▶ Work instruction
From the entries below, extract every line that includes the word "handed".

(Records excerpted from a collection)
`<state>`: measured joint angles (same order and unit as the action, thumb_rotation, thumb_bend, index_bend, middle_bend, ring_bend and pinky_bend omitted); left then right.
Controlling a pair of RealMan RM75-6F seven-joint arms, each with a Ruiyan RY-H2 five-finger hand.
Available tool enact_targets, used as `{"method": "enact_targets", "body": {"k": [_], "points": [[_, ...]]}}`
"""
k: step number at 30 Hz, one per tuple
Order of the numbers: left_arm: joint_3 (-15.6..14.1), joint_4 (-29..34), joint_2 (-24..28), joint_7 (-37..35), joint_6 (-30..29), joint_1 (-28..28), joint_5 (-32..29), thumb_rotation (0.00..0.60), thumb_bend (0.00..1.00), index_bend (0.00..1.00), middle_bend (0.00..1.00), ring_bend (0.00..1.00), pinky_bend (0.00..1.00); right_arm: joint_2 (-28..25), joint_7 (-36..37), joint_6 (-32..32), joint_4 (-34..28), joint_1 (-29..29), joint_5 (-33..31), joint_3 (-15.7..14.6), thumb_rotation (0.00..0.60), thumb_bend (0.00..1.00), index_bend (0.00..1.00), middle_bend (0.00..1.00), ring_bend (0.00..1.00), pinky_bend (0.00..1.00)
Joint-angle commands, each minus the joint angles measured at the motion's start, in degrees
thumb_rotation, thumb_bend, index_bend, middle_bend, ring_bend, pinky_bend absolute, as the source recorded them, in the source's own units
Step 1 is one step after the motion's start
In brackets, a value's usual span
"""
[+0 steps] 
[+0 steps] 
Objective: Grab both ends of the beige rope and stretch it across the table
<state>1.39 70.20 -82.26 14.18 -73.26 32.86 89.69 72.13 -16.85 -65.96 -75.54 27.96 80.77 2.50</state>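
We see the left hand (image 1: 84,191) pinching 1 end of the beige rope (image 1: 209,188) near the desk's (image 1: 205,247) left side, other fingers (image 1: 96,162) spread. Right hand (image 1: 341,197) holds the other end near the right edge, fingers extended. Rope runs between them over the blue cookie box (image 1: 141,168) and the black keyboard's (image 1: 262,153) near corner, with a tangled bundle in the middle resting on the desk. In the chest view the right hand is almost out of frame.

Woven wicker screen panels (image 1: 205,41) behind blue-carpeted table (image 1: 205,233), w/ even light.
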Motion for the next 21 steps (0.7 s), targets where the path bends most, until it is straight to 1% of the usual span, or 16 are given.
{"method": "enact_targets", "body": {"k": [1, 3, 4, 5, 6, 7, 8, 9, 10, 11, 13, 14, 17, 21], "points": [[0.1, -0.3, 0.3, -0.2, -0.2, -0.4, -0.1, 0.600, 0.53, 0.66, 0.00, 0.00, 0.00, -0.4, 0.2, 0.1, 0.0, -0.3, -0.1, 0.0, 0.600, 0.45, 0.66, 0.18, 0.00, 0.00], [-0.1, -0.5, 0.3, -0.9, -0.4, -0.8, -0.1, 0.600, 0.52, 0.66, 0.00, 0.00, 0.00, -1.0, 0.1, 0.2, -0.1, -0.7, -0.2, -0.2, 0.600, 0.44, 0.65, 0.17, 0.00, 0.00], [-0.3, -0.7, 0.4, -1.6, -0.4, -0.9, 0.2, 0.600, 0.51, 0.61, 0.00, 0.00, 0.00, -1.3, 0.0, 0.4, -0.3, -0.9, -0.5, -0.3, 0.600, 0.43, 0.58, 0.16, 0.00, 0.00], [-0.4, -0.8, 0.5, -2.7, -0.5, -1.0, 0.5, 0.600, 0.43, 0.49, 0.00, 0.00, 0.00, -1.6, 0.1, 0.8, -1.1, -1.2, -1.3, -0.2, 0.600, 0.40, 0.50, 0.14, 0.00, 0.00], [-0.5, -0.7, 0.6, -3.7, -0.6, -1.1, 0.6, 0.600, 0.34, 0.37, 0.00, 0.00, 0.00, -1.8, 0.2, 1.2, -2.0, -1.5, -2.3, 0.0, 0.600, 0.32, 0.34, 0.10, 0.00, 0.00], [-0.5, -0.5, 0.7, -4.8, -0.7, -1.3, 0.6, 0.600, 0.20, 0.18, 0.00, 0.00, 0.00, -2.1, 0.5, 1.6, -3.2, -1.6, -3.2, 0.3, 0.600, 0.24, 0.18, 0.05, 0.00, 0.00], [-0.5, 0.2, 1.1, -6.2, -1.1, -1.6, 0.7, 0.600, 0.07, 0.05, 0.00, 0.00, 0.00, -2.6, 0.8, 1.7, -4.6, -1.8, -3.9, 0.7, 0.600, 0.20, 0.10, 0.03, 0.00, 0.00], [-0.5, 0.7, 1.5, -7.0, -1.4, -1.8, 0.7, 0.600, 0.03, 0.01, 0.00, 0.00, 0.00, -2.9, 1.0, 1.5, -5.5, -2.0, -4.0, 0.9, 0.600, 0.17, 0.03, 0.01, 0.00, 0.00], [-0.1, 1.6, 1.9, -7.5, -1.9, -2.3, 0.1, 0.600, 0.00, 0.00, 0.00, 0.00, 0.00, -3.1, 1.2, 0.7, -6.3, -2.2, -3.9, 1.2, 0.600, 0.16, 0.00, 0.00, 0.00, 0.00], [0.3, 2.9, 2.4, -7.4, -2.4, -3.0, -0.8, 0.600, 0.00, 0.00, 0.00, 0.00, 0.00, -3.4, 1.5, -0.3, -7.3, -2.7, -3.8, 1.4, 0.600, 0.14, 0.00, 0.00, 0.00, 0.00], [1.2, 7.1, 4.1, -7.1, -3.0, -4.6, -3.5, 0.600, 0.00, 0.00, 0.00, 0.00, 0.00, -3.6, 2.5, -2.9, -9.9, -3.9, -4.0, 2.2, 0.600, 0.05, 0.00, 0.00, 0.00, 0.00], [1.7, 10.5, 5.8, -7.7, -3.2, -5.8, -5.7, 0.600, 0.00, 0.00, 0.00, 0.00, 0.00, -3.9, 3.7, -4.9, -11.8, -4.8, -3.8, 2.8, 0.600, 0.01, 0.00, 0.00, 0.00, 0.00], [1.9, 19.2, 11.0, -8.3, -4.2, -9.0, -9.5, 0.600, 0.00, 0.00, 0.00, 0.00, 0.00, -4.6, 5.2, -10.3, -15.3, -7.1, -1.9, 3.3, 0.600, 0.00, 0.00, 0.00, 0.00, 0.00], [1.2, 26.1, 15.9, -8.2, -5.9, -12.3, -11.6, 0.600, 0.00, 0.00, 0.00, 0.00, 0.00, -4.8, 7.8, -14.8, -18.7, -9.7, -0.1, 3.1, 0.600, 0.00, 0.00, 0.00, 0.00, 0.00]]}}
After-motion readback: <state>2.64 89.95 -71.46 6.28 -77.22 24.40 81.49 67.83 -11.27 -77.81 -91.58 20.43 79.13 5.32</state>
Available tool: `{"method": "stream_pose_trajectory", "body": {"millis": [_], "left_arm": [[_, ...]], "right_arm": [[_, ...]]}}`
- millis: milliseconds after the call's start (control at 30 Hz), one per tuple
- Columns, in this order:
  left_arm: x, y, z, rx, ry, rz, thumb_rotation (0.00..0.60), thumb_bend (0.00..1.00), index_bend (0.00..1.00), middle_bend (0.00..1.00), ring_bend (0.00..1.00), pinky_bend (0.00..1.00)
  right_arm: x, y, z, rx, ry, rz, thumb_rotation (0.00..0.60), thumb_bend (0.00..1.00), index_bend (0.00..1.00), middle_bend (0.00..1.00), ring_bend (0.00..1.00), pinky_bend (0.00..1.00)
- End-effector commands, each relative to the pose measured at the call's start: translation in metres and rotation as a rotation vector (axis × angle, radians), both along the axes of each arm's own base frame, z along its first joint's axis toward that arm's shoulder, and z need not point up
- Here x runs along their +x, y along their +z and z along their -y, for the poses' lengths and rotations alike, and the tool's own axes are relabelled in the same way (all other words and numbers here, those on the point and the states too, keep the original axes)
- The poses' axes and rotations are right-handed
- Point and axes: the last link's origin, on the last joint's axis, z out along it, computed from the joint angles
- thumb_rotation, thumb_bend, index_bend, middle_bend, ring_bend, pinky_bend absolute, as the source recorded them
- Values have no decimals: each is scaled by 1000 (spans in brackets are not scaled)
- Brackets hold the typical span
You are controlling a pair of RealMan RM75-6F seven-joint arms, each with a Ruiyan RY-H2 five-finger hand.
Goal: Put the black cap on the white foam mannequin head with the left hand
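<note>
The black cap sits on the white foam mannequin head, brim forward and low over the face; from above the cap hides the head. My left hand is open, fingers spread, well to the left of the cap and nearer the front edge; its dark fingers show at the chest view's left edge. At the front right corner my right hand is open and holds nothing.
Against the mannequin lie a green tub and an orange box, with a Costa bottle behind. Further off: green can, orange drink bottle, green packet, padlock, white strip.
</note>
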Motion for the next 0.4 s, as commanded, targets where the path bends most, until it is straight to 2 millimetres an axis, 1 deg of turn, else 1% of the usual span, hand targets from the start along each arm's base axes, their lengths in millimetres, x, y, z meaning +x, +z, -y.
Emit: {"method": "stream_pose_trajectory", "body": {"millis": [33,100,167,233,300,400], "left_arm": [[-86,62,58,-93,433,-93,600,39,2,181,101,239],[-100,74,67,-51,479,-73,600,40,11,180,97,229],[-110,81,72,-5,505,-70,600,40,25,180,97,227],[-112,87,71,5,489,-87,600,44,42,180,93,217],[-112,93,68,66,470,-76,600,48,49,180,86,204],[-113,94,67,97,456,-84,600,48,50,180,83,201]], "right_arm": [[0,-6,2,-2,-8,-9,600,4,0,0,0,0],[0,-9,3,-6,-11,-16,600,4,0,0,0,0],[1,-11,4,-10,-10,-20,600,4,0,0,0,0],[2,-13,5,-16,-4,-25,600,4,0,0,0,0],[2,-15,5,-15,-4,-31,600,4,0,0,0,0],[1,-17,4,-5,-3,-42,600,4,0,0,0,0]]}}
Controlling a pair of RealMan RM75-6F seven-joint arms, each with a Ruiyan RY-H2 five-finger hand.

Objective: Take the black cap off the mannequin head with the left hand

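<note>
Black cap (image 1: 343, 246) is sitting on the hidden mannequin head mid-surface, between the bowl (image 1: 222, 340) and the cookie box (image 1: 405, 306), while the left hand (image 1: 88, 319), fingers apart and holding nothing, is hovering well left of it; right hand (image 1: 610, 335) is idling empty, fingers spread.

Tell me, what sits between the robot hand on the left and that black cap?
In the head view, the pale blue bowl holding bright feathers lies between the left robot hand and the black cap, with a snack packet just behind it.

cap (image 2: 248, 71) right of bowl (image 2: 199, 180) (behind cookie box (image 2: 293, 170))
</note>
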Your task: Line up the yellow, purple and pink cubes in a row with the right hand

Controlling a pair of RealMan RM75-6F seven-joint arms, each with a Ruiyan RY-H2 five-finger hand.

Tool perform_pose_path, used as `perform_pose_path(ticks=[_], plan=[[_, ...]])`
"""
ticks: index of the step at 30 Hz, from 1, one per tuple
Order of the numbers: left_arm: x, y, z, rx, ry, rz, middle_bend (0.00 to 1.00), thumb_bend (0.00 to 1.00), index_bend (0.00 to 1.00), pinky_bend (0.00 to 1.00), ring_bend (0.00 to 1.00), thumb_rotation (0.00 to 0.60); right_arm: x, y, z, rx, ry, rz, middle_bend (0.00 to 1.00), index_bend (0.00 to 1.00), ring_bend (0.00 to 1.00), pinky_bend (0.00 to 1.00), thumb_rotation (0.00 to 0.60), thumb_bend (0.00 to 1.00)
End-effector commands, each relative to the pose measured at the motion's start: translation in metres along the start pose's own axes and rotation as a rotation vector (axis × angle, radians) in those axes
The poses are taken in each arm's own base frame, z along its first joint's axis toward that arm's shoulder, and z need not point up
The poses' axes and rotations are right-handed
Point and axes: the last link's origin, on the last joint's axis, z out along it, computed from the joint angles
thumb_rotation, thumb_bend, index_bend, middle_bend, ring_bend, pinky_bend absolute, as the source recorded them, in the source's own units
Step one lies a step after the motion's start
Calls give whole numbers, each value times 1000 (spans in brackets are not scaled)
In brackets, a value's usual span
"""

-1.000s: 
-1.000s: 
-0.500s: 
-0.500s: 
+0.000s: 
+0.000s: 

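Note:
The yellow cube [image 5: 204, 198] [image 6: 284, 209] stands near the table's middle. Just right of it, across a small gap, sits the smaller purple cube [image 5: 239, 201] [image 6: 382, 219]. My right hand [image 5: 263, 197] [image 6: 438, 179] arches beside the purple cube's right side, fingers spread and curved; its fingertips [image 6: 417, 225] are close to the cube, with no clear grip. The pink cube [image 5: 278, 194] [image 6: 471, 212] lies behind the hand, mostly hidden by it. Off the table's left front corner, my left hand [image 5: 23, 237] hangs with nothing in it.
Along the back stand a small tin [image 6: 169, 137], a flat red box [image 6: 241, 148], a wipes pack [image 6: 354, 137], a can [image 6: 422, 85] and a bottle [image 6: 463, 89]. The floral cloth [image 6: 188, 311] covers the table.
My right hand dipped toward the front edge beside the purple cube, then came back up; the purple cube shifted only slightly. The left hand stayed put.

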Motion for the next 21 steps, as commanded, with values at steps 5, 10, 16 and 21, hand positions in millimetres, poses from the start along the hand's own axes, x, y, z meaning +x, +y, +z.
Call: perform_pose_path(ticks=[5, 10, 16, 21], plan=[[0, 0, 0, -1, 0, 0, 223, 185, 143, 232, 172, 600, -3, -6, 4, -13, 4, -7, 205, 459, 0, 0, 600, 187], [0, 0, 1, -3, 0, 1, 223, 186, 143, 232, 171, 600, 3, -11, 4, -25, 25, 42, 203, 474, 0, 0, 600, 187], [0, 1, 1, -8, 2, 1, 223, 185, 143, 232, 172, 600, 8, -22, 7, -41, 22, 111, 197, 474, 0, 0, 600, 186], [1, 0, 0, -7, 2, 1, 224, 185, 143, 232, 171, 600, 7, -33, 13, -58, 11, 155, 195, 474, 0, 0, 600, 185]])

▶ Task output
- The poses' axes and rotations are right-handed
The poses' axes and rotations are right-handed

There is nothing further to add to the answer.